A la fin du discours de certains membres du collectif présents au rassemblement, les applaudissements retentissent et les pancartes se lèvent. Dans le groupe de citoyen.e.s présent ce jour-la, les générations se mélangent, comme en témoignent deux jeunes garçons portant à bout de bras une pancarte sur laquelle on peut lire “ Free Paul Watson”.
Agathe, quant à elle, est arrivée il y a deux semaines à La Réunion pour s’y installer, attirée notamment par la beauté de la nature de l’île, et les efforts déployés par la population réunionnaise pour la protéger. “Je suis attirée par la biodiversité, la nature, La Réunion fait partie de ces endroits ou on la défend. Comme aujourd’hui, on le démontre, il faut que l’opinion publique se bouge, que l’on montre que ce n’est pas impuni d’emprisonner quelqu’un parce qu’il défend quelque chose auquel il croit et auquel beaucoup de gens croient. À force, on finira par nous entendre”.

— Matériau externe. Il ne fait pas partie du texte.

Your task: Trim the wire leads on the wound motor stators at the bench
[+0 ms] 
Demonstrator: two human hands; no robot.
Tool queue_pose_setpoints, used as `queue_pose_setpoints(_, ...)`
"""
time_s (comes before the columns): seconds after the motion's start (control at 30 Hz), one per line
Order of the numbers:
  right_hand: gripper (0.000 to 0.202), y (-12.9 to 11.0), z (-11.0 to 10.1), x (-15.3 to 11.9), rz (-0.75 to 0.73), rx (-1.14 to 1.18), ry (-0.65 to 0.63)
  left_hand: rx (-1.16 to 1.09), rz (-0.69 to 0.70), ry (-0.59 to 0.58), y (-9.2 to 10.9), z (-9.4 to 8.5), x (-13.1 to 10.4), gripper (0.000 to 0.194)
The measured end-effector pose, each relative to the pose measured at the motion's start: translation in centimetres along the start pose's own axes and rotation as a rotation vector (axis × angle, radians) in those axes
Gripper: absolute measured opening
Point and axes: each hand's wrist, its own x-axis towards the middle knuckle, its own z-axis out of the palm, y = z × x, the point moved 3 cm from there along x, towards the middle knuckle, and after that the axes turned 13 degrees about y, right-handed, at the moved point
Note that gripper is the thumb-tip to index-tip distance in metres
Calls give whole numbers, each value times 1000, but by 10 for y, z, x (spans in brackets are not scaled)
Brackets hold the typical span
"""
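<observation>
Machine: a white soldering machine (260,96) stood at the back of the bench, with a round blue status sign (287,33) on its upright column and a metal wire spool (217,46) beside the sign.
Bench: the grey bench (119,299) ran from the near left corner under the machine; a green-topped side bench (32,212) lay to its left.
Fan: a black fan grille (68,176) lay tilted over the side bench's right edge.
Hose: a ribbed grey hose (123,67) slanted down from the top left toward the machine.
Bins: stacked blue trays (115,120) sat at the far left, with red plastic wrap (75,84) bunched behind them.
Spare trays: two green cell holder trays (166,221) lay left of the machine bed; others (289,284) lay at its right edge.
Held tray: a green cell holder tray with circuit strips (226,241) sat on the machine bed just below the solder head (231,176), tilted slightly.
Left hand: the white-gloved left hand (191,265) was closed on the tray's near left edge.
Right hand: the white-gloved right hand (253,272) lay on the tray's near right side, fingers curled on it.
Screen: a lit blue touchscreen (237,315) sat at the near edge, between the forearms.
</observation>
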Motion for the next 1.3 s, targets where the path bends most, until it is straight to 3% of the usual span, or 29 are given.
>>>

Un message d’espoir donc, illustré par le souffle d’une baleine venue faire une apparition à la fin du discours de Tristan Simille, comme pour apporter son approbation à ce qui venait juste d’être dit. Une image symbolique, en cette période de mise bas et reproduction des baleines, à La Réunion, tandis qu’elles prendront bientôt le départ pour la grande traversée vers les eaux de l’Antarctique. En attendant, les manifestant.e.s suivront toutes et tous avec attention la suite des évènements quant à l’arrestation de Paul Watson et croiseront les doigts pour ne pas voir cette figure emblématique de la protection des cétacés injustement punie.